• _EXERCISE_: Output exactly the lines below, starting with the line that has "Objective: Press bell" and going on through the line that has "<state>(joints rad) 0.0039", both included, and no other lines.

• _DATA_:
· · · · · · ·

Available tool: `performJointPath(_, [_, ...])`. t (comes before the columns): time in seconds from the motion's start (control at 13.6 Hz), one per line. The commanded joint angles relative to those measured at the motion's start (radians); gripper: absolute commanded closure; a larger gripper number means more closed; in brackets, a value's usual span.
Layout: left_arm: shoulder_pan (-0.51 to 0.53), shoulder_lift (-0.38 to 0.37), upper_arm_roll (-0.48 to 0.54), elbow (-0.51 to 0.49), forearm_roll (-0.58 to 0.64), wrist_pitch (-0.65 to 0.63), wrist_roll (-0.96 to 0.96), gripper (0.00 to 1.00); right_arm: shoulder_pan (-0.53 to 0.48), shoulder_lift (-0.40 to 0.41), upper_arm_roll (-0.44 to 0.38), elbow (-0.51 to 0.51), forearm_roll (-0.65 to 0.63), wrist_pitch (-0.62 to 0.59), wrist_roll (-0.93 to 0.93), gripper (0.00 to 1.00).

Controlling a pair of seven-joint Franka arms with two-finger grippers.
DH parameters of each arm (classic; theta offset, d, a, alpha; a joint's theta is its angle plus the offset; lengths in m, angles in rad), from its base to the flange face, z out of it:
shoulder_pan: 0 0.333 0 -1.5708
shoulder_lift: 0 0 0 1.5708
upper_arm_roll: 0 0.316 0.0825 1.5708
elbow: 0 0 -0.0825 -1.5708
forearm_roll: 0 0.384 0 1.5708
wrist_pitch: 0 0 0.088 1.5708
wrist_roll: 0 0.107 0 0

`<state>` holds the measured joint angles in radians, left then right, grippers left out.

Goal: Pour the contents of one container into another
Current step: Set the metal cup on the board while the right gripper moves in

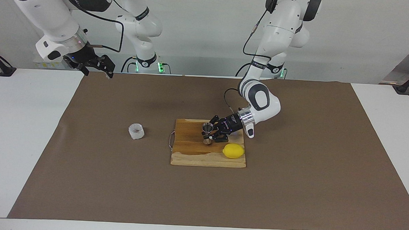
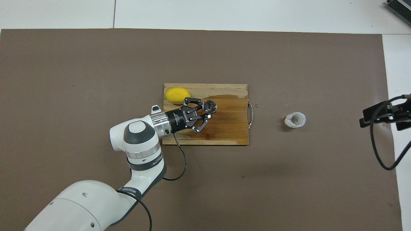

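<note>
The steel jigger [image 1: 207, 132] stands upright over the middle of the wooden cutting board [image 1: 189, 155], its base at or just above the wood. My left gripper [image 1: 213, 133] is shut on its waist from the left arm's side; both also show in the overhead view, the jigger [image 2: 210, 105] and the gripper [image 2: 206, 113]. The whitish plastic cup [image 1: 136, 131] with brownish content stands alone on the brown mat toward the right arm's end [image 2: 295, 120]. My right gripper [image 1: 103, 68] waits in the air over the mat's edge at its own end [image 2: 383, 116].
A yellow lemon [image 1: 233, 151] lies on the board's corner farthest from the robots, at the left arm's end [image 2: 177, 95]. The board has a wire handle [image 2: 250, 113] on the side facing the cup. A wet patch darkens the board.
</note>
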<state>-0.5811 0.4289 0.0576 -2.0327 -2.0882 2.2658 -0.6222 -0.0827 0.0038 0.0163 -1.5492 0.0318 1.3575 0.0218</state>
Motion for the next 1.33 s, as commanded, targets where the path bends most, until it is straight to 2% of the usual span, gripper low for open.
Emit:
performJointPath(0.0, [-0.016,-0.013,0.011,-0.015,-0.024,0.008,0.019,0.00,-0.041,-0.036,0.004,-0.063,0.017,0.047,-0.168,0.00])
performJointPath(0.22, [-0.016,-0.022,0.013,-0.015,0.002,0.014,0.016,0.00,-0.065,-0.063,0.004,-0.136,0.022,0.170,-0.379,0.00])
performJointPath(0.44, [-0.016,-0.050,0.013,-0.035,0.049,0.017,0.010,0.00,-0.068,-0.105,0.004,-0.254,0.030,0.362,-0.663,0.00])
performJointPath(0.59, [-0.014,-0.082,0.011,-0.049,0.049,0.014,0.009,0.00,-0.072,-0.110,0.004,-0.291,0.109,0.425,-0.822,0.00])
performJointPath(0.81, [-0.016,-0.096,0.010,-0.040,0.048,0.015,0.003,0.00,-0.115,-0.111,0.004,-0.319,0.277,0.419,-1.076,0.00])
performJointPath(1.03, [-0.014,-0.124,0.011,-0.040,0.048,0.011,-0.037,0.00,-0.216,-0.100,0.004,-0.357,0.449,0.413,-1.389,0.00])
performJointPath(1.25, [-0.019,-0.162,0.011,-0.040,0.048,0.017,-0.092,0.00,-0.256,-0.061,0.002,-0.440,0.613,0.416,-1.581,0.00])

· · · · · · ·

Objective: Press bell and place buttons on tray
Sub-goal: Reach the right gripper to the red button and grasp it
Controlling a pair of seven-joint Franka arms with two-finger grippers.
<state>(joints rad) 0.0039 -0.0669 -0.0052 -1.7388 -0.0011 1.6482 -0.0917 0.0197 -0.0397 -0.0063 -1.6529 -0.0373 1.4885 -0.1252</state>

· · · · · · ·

• _RESPONSE TO THIS EXERCISE_:
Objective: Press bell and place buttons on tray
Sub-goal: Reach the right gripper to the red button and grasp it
Controlling a pair of seven-joint Franka arms with two-finger grippers.
<state>(joints rad) 0.0039 -0.0669 -0.0052 -1.7388 -0.0011 1.6482 -0.0917 0.0197 -0.0397 -0.0063 -1.6529 -0.0373 1.4885 -0.1252</state>

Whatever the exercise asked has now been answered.